• _About this exercise_
Extract, from the records beneath this instruction, each line that contains the word "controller".

START Data excerpts

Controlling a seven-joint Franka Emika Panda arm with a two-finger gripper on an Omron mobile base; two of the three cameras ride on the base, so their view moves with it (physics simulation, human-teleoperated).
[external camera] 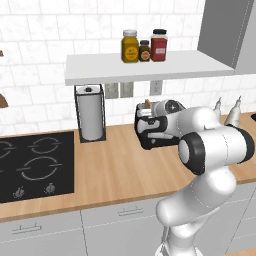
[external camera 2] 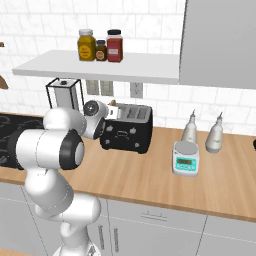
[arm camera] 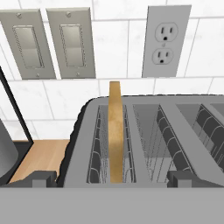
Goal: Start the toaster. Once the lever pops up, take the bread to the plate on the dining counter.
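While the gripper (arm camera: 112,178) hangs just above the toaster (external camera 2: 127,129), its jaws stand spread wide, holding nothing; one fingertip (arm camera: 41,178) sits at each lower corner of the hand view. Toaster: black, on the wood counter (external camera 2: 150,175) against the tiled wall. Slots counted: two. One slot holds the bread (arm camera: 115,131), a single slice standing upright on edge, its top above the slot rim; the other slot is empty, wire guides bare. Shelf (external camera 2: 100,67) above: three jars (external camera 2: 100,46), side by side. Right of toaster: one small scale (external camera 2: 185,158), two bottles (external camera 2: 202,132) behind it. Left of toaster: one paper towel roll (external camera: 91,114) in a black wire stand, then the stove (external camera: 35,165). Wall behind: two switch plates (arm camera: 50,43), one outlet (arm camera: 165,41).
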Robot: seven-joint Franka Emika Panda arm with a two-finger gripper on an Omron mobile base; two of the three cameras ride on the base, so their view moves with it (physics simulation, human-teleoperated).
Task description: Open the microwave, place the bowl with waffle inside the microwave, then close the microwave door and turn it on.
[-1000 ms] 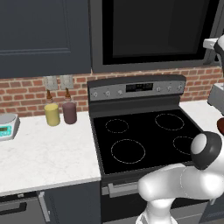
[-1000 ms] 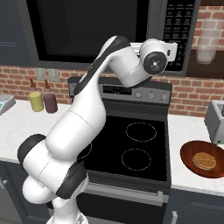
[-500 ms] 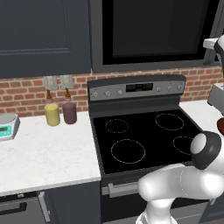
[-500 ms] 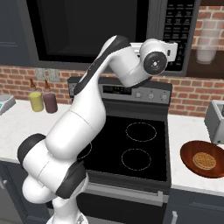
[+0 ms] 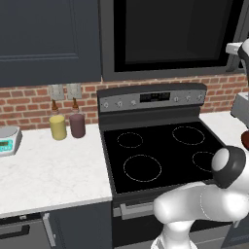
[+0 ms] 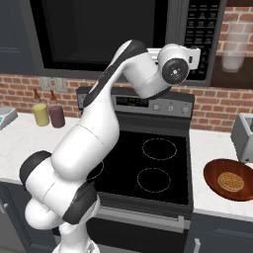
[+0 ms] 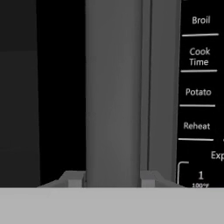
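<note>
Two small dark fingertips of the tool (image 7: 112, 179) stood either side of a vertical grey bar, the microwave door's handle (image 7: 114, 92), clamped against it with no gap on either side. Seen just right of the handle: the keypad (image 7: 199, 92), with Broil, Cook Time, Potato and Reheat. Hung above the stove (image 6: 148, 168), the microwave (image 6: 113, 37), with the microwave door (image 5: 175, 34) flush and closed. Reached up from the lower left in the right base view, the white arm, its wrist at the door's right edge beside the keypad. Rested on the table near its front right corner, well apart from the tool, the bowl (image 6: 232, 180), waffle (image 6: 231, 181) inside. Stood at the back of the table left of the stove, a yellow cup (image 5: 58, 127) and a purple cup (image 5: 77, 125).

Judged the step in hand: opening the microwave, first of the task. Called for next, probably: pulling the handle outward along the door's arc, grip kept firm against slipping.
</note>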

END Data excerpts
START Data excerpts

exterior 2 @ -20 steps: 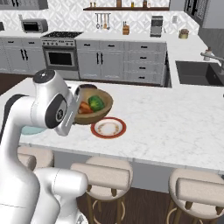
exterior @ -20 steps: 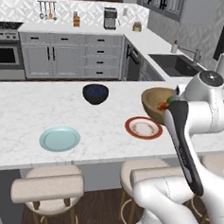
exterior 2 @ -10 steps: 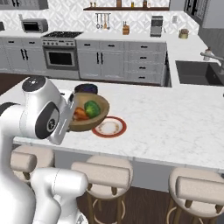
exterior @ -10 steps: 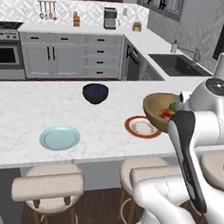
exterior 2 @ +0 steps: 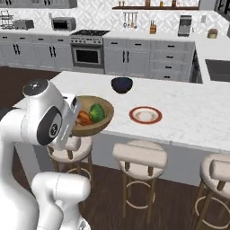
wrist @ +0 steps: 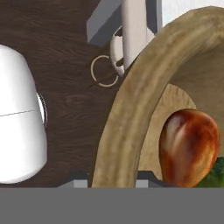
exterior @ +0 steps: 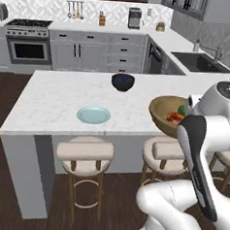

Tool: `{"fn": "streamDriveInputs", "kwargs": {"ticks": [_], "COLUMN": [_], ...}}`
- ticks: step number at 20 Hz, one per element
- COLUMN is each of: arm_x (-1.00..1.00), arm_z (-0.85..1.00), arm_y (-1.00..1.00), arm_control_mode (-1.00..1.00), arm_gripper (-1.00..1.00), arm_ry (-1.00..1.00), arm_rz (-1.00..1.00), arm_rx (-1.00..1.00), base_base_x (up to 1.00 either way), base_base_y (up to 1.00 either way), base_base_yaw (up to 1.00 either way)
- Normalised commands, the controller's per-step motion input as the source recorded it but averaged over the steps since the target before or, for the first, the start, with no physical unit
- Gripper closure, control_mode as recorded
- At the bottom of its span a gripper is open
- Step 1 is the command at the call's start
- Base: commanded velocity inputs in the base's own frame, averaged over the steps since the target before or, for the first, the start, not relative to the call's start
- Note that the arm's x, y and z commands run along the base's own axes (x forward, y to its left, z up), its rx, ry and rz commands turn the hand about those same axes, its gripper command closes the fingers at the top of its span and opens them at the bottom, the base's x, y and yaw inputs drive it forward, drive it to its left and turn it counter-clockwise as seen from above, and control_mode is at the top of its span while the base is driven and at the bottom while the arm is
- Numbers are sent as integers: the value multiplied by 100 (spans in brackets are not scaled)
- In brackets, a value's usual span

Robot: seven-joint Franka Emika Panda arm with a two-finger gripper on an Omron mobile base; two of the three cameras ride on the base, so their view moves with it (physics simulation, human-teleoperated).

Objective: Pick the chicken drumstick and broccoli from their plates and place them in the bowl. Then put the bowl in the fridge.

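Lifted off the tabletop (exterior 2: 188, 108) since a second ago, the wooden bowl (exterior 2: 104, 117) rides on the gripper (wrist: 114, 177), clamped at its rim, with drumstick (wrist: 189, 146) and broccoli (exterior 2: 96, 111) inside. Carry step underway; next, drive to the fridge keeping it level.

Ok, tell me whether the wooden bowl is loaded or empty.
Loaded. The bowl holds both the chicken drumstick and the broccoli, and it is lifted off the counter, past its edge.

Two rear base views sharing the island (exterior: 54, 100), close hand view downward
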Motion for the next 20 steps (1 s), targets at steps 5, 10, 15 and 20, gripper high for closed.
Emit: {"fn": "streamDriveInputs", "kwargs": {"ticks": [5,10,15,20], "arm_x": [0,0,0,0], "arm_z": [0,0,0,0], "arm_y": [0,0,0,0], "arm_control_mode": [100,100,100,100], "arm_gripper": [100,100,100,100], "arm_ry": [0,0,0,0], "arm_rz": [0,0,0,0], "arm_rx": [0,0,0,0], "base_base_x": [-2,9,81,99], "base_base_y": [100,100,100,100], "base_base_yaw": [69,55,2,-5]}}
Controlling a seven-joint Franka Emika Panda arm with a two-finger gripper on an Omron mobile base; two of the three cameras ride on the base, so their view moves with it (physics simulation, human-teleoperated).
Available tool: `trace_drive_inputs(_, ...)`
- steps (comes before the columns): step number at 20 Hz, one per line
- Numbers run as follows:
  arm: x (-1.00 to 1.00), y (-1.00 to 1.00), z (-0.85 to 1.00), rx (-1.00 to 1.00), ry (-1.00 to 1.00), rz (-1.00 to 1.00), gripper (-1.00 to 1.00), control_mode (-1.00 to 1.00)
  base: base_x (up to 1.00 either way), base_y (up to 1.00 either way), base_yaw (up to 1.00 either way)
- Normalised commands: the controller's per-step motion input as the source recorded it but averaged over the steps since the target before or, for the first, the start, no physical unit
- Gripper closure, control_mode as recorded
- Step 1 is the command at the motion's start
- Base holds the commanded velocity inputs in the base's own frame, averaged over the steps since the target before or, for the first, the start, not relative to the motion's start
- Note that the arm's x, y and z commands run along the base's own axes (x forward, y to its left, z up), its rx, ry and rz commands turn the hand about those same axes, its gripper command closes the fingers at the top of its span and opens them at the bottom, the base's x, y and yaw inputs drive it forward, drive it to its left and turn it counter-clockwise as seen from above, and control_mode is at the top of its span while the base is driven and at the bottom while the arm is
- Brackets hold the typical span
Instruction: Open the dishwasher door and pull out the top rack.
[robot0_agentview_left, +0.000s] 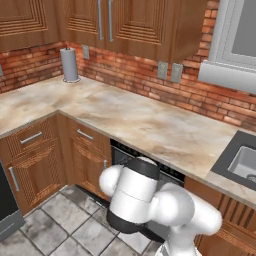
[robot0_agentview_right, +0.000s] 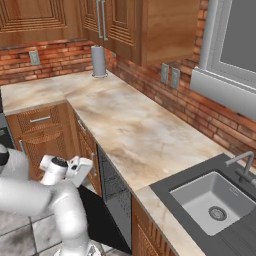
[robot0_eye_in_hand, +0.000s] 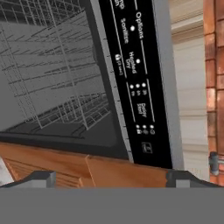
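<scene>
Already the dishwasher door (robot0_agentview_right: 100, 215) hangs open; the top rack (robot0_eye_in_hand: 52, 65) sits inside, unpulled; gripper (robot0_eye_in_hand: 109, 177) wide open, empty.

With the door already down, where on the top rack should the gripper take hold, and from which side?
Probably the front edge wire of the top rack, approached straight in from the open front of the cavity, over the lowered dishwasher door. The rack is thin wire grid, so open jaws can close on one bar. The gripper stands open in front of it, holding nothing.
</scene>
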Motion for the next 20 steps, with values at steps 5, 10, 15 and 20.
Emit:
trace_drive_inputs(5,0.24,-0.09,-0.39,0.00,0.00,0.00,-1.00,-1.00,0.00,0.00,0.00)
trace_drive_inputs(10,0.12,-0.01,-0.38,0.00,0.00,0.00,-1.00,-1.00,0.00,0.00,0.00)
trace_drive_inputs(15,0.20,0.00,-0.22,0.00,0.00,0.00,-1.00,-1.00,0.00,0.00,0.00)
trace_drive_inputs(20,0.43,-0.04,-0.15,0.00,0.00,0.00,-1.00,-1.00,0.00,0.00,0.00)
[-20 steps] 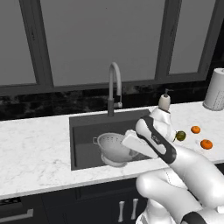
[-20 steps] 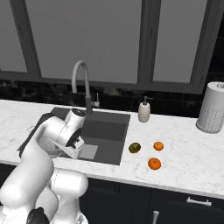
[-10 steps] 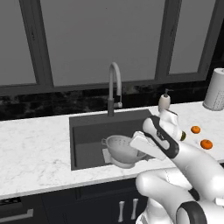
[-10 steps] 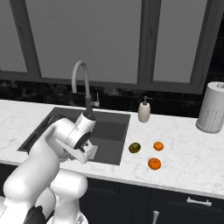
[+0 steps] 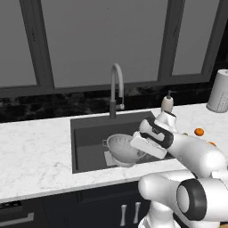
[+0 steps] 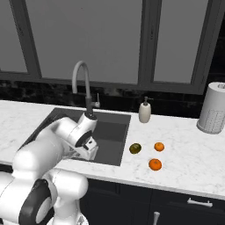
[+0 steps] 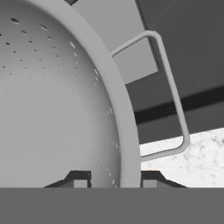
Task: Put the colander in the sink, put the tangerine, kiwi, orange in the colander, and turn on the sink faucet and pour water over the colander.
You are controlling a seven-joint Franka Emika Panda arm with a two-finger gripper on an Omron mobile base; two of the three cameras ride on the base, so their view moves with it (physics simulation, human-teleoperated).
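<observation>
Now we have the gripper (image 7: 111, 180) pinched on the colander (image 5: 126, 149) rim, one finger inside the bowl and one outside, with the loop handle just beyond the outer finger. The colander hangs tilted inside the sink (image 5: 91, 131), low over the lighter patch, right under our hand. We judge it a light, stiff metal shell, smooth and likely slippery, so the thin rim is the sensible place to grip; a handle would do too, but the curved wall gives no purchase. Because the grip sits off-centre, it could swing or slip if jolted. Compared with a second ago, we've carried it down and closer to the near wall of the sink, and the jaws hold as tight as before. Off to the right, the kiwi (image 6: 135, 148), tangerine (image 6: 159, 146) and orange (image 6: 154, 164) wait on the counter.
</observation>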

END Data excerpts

• _Task answer_
- Normalised commands, the controller's per-step motion input as the source recorded it but averaged over the steps since the target before or, for the first, the start, with no physical unit
- Normalised commands: the controller's per-step motion input as the source recorded it but averaged over the steps since the target before or, for the first, the start, no physical unit

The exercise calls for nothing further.